Aux causes de divorce, indiquées par Plutarque, il faut ajouter: la captivité chez l'ennemi pendant cinq ans, l'impuissance du mari, l'adultère, la folie incurable. (Ulpien. Digest. De divortiis.)

On ne peut méconnaître que l'Empire Romain s'écroula sous le poids de ses immenses conquêtes, mais à cette cause de dissolution il faut ajouter la dépravation profonde, qui rongea les corps et les âmes, les passions égoïstes, remplaçant au foyer conjugal l'austérité des mœurs antiques. «L'exemple des Romains, dit Gibbon, démontre bien que le divorce ne contribue pas au bonheur et à la vertu des peuples.»
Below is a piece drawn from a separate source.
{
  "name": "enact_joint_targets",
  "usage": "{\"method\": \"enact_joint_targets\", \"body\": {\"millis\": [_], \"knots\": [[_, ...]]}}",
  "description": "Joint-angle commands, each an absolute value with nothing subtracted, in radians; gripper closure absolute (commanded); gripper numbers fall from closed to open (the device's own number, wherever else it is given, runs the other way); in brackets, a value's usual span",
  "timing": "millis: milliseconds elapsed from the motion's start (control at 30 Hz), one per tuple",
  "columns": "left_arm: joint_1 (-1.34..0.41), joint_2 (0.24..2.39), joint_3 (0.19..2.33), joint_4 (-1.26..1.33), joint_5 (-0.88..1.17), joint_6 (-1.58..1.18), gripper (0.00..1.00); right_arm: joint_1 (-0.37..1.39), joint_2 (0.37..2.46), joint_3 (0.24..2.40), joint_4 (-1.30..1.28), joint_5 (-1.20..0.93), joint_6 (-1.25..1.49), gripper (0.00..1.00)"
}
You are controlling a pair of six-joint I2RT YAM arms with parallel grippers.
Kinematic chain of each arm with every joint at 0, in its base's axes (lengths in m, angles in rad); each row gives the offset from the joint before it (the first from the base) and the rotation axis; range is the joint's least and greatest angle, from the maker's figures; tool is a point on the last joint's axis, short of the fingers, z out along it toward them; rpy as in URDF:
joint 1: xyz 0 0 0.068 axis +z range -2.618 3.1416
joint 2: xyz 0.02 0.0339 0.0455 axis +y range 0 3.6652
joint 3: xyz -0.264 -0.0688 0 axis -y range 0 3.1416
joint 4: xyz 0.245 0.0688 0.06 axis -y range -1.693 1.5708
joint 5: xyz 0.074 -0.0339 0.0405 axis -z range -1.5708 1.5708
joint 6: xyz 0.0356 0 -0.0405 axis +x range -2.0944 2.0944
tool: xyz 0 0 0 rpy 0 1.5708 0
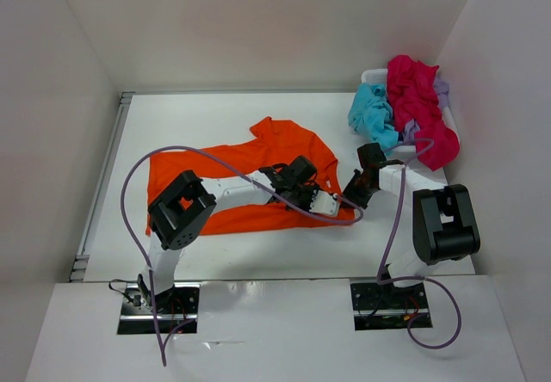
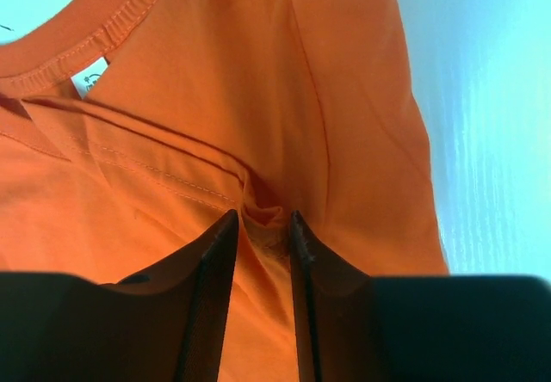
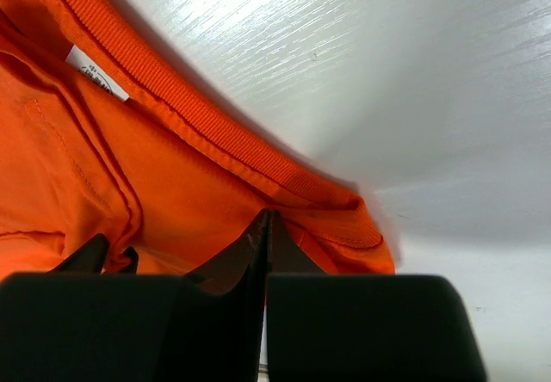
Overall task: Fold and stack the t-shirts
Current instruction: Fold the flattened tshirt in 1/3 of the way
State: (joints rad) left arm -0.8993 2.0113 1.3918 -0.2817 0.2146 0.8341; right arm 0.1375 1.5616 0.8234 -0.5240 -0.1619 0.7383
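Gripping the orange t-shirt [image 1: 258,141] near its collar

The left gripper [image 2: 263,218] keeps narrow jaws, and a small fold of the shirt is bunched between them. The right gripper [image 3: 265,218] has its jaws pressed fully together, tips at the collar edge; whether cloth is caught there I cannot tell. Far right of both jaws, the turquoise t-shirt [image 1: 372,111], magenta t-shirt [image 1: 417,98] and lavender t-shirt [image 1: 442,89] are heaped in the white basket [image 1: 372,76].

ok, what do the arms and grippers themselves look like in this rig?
The left arm and right arm have white links with blocky black joint housings. A purple cable loops loosely along each from its base. The left gripper and right gripper are black, with dark tapered fingers. No markings are readable.
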Motion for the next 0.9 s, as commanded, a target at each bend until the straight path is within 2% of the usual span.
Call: {"method": "enact_joint_targets", "body": {"millis": [0, 167, 300, 533, 633, 767, 867], "knots": [[-0.896, 2.023, 1.445, -0.282, 0.264, 0.831, 0.66, 0.132, 1.536, 0.808, -0.508, -0.164, 0.726, 1.00], [-0.896, 2.023, 1.411, -0.282, 0.244, 0.844, 0.91, 0.132, 1.536, 0.808, -0.508, -0.164, 0.726, 1.00], [-0.852, 2.013, 1.401, -0.243, 0.164, 0.756, 0.95, 0.132, 1.536, 0.808, -0.508, -0.164, 0.726, 1.00], [-0.785, 1.974, 1.353, -0.161, 0.049, 0.529, 0.94, 0.132, 1.554, 0.808, -0.517, -0.155, 0.726, 1.00], [-0.767, 1.974, 1.344, -0.161, 0.016, 0.436, 0.89, 0.132, 1.554, 0.808, -0.517, -0.146, 0.726, 1.00], [-0.755, 1.974, 1.344, -0.152, -0.026, 0.335, 0.76, 0.132, 1.554, 0.808, -0.526, -0.137, 0.726, 1.00], [-0.732, 1.965, 1.344, -0.143, -0.095, 0.281, 0.75, 0.132, 1.545, 0.808, -0.535, -0.127, 0.726, 1.00]]}}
Nous allons voir maintenant quel rôle il joue, chez les nations modernes, et si la France doit, sans péril, l'adopter à l'heure présente.

III
LE DIVORCE CHEZ LES NATIONS ÉTRANGÈRES83

En Angleterre, où les formalités du mariage sont rendues très faciles, puisqu'il n'est pas nécessaire de recourir à l'autorité spirituelle, il suffit aux futurs de remettre au greffier civil (registrar) les papiers, les certificats de publication en présence de deux témoins, portes ouvertes, entre huit heures et midi.

 

Le divorce était prononcé par les cours ecclésiastiques, pour incapacité proclamée par les lois canoniques; et, dans certains cas, comme pour adultère de la femme, par acte privé du Parlement. L'acte de la Reine Victoria (28 août 1857) transporta le jugement de ces questions à la Court for divorce, and matrimonial causes. Cette juridiction peut prononcer le divorce pour adultère, sévices, abandon sans cause, pendant deux années au moins (La Play, Constitution de l'Angleterre).

Le mariage est aujourd'hui encore, en Angleterre, entouré de tant de respect que le divorce y est, dans toutes les classes, une très rare exception. L'acte de 1857 n'est pas applicable, dans les îles Normandes, non plus qu'en Écosse ou en Irlande.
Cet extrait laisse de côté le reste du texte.